イネ白葉枯病感染葉から簡易酢酸エチル抽出法で抽出される細菌抑制物質の生成速度と,組織内病原細菌の増殖経過とを対比して検討し,抵抗性発現に果たす本抑制物質の役割を明らかにしようとした。
1. 農林27号に本病細菌I群菌のT7174SR, N5810SRを,金南風には病原性喪失株のN5612AvSRをそれぞれ針束接種した不親和性感染葉では,細菌抑制物質が感染1日後にすでに多量に生成され,細菌の増殖に先行して接種3∼5日目には最大量に増加し,その後も10∼14日目まで高濃度が持続された。
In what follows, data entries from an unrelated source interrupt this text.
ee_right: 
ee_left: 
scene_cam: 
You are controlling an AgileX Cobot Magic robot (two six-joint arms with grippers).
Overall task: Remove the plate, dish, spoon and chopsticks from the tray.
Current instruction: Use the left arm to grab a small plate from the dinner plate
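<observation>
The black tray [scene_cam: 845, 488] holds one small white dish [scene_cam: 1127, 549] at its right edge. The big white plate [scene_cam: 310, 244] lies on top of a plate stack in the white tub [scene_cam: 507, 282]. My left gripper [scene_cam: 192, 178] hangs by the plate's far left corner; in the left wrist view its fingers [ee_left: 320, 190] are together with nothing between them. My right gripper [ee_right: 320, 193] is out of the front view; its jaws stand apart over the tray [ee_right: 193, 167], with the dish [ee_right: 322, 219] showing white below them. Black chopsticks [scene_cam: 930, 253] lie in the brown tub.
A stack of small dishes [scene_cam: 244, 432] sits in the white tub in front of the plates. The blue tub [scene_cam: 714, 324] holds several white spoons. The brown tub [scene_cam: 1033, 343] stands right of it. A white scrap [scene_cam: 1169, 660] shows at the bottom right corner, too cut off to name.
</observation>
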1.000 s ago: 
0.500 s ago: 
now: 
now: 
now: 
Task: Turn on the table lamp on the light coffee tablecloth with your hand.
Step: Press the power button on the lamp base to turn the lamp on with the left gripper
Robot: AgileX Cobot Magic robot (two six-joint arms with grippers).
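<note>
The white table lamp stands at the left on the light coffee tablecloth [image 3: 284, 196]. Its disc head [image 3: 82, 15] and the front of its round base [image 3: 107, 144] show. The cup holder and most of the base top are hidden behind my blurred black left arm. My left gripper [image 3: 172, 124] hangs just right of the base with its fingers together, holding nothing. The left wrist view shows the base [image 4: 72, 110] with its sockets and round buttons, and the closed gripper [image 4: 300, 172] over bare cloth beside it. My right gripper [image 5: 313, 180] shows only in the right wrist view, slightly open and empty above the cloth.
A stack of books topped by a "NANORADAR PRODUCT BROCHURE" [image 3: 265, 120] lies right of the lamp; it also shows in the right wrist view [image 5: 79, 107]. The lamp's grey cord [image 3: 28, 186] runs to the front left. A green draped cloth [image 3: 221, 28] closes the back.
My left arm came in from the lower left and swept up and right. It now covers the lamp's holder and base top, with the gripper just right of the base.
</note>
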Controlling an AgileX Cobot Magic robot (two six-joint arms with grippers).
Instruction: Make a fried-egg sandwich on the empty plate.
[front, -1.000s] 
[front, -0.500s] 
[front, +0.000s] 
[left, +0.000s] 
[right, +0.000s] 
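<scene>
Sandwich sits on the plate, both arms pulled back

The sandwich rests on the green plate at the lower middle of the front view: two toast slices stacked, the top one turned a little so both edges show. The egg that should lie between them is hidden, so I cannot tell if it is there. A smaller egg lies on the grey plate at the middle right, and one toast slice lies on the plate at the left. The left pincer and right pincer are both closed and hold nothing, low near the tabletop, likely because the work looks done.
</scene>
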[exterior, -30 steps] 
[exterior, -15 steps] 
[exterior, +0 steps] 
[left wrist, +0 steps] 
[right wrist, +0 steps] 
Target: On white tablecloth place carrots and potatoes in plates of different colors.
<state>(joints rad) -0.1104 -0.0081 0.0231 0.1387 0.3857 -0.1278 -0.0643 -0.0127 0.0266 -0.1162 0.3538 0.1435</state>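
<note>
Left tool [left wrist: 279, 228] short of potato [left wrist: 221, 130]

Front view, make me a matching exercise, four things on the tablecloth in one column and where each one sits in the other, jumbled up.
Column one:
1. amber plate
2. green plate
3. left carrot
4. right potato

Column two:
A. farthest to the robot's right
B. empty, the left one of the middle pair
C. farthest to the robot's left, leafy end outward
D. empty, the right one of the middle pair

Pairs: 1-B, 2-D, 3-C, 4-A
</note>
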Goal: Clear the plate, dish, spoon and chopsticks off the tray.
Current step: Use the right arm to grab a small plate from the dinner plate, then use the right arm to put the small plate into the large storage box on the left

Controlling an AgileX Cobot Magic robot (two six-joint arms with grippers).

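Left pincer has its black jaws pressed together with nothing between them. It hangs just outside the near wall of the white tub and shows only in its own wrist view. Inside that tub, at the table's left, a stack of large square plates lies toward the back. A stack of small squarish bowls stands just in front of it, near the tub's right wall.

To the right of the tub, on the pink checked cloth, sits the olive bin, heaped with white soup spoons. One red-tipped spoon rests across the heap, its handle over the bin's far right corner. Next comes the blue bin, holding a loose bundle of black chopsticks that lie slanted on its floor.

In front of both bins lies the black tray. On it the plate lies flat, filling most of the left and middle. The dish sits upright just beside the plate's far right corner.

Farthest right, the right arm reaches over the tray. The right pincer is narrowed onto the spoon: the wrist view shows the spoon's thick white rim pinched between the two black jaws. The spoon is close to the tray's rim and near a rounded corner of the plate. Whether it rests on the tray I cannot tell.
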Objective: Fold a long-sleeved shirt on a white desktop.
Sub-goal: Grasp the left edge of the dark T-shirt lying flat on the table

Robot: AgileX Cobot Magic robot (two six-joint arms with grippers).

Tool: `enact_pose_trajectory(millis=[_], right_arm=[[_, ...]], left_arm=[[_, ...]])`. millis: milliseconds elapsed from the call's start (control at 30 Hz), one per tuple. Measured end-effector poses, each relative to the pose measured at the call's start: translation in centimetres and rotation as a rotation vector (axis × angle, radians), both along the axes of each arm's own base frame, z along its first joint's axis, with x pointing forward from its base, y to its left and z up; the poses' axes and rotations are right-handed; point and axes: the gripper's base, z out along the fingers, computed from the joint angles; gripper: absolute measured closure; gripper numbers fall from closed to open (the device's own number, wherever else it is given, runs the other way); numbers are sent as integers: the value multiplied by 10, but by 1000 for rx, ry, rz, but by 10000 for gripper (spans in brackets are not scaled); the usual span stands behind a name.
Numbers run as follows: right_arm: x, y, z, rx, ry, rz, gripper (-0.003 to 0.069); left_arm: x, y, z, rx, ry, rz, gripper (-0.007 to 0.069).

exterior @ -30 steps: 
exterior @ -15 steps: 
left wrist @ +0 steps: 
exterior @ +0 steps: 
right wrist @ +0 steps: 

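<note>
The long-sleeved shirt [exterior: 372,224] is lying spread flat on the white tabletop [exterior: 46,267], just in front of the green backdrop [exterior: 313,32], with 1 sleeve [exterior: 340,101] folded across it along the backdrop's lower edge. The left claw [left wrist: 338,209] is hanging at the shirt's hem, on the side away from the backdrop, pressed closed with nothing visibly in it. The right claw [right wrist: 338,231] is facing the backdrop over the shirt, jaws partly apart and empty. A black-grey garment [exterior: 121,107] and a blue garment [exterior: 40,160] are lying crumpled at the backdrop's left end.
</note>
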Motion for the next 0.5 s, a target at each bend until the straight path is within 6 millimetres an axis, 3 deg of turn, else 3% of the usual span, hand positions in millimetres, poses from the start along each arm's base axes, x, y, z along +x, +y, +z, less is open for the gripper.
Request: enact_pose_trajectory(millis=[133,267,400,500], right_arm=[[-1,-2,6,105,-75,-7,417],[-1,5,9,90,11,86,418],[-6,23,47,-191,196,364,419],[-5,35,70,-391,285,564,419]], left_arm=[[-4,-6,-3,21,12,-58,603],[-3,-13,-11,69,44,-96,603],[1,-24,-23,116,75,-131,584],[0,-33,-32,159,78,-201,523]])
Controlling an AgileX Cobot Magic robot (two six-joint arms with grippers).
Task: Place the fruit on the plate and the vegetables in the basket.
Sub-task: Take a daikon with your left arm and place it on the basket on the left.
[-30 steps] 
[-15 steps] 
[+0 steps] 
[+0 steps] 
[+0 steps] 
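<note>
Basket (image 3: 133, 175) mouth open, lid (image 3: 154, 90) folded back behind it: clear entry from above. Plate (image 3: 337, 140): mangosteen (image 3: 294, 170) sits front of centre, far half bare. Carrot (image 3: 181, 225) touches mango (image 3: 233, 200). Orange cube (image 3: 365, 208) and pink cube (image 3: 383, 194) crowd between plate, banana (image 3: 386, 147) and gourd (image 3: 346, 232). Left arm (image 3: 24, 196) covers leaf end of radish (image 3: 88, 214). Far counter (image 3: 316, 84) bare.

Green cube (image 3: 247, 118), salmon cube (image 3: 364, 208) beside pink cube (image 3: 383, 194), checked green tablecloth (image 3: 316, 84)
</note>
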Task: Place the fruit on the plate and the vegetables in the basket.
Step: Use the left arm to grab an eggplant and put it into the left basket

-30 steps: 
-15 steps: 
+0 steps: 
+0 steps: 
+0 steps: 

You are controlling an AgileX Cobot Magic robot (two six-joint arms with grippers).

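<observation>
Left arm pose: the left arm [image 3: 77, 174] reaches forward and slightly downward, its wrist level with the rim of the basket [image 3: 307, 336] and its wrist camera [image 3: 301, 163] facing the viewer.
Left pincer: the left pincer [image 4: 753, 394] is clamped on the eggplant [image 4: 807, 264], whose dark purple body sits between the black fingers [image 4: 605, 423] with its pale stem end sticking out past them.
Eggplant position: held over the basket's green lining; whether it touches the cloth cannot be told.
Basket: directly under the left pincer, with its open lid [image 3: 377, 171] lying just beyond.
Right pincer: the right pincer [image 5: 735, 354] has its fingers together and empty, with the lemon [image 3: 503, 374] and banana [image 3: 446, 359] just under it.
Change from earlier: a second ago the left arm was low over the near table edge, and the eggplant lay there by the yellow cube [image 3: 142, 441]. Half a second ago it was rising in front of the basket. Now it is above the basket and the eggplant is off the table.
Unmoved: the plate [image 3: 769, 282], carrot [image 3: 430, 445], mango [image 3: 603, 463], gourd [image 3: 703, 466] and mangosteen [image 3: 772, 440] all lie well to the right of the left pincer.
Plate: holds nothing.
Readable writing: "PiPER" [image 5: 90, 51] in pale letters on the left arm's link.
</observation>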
組織内での細菌の増殖は抑制物質の生成量と対応して明らかに阻害されていた。
2. 金南風にT7174SR, N5810SRを,農林27号にII群菌のT7147SRをそれぞれ針束接種した親和性感染葉では,細菌の増殖が抑制物質の生成よりも先行して急速に増殖し,やがて病徴を発現した。抑制物質は感染初期にはほとんど増大がみられず,発病期ごろからわずかに増大し始め,病斑拡大に伴って徐々に増加して発病末期にはかなりの生成量に達した。
3. これらのことから,本抑制物質はとくに感染初期の病原細菌の増殖を抑制し,抵抗性の発現に密接に関与するのであろうと推定された。
4. 前報の水抽出液と同様に,簡易酢酸エチル抽出法でも健全葉から微量の抑制物質を検出した。